Le site archéologique de Delphes, situé sur les pentes du mont Parnasse, en Grèce centrale. Photo : Yang Xue/CSST

En tant que berceau de la civilisation occidentale, la Grèce occupe une position centrale dans l'étude du patrimoine culturel mondial. C'est pourquoi le CSST s'est entretenue avec Platon Petridis, professeur d'archéologie byzantine à l'Université nationale et kapodistrienne d'Athènes (NKUA) et directeur du Musée de l'Archéologie et de l'Histoire d'Art de la NKUA. M. Petridis a évoqué l'attrait unique des fouilles archéologiques grecques, les défis, les transformations et les collaborations internationales en cours. Il a souligné que la collaboration entre les archéologues grecs et chinois permettra non seulement de combler les fossés culturels, mais aussi d'approfondir notre compréhension des sociétés anciennes, d'insuffler une nouvelle vitalité à la recherche archéologique mondiale et de mettre en lumière les profondes contributions des deux civilisations à la connaissance de l'humanité.

Le patrimoine archéologique de la Grèce

CSST : Qu'est-ce qui distingue le patrimoine archéologique de la Grèce de celui des autres régions méditerranéennes, compte tenu notamment de son impact profond sur la civilisation occidentale et de son rôle dans la formation de la culture, de la politique et de la philosophie modernes ?

Petridis : Ce qui distingue le patrimoine archéologique de la Grèce de celui des autres régions méditerranéennes, c'est son extraordinaire ancienneté, la continuité de son héritage culturel et son impact profond sur les fondements de la civilisation occidentale. Cette influence s'étend à de multiples domaines, de la philosophie, de l'art et de la gouvernance de la Grèce antique à la préservation et à la transmission médiévales de la littérature et des traditions grecques anciennes par le biais des travaux des moines, artistes et philosophes byzantins, qui ont profondément façonné le renouveau intellectuel et culturel de la Renaissance occidentale.

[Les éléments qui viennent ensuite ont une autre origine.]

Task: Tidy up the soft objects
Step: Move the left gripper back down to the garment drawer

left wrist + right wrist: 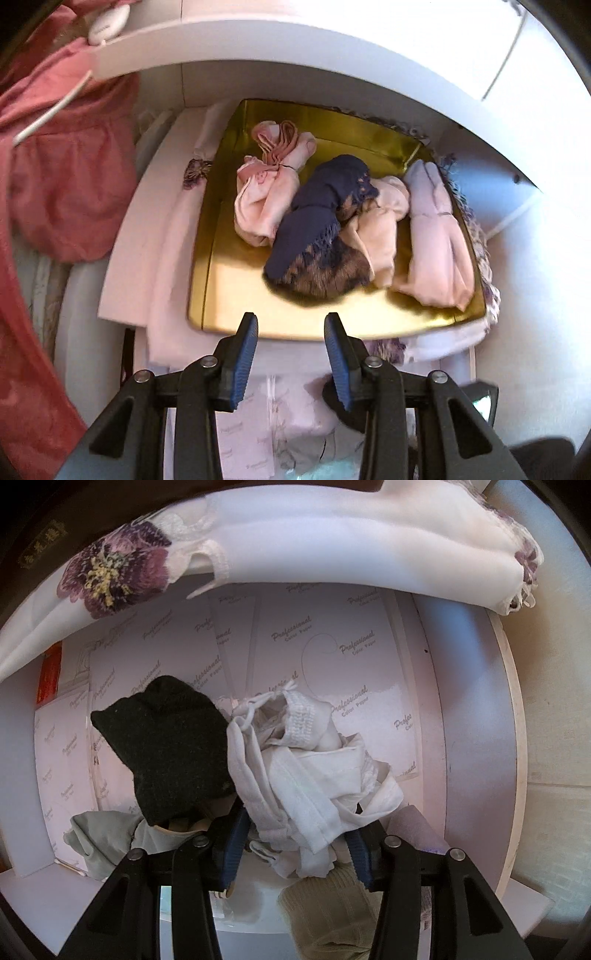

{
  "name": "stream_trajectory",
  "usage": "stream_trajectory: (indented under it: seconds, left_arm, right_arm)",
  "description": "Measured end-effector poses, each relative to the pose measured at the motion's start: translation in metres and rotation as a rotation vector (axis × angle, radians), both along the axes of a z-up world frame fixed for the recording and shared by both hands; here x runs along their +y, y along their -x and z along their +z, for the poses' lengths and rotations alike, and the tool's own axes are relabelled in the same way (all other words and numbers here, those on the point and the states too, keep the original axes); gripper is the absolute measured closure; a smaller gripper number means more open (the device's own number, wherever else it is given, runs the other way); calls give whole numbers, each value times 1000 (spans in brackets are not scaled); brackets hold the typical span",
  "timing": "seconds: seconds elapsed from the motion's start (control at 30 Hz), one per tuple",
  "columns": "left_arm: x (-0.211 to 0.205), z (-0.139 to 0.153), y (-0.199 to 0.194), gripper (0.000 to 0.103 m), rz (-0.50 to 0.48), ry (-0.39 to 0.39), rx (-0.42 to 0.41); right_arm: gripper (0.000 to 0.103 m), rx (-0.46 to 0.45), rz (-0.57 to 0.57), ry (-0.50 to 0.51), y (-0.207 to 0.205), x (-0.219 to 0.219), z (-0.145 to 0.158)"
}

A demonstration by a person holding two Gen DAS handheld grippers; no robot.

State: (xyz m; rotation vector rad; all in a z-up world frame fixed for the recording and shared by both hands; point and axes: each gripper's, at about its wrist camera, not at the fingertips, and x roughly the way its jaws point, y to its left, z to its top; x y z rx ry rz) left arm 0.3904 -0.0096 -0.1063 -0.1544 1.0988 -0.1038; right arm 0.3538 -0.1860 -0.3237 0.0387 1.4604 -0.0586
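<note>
In the left wrist view a gold tray [229, 295] holds several tied soft bundles: a pink one [262, 199], a navy lace one [317, 229], a cream one [384, 229] and a pale pink one [439, 251]. My left gripper [291, 319] hangs open just before the tray's near edge, with nothing between its blue pads. In the right wrist view my right gripper [299, 823] points down into a paper-lined drawer [332, 646], shut on a crumpled white cloth [303, 775] that hides its fingertips. A black knit piece [173, 746] lies just left of the cloth.
The tray rests on a folded white cloth with purple embroidered flowers [110, 572] under a white shelf [258, 40]. Red-pink garments [74, 184] hang at the left. In the drawer lie a grey-green cloth [99, 838], a beige ribbed sock [328, 912] and an orange box [50, 672].
</note>
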Motion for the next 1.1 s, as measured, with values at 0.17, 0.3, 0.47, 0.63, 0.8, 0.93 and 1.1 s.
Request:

Une comparaison entre les traditions architecturales grecques et égyptiennes met en évidence ces distinctions. Alors que les pyramides égyptiennes incarnent la magnificence et la transcendance avec leur échelle monumentale et presque surréaliste, l'architecture grecque antique adhère au principe de l'équilibre métronomique, de l'harmonie et des proportions humaines. Les structures grecques telles que le Parthénon exsudent l'élégance et le raffinement, aspirant à la symétrie et à la beauté qui reflètent une vision du monde centrée sur l'homme. Cette philosophie architecturale est en résonance avec les réalisations philosophiques et intellectuelles de la Grèce antique, qui font partie intégrante de notre compréhension moderne de la raison, de la démocratie et de l'éthique.

En outre, l'héritage durable du droit romain, fortement influencé par la philosophie et la gouvernance grecques, illustre la manière dont les contributions culturelles de la Grèce ont été préservées et transmises aux civilisations ultérieures, en particulier à Byzance. L'Empire byzantin a servi de pont vital, préservant la pensée et les idéaux grecs qui continueront à façonner la société moderne. Cette continuité souligne le rôle inégalé de la Grèce dans le développement historique et culturel de la Méditerranée et au-delà.

CSST : Quelles sont les idées fausses les plus tenaces sur la société grecque antique que la recherche archéologique contemporaine et les fouilles s'efforcent activement de corriger ?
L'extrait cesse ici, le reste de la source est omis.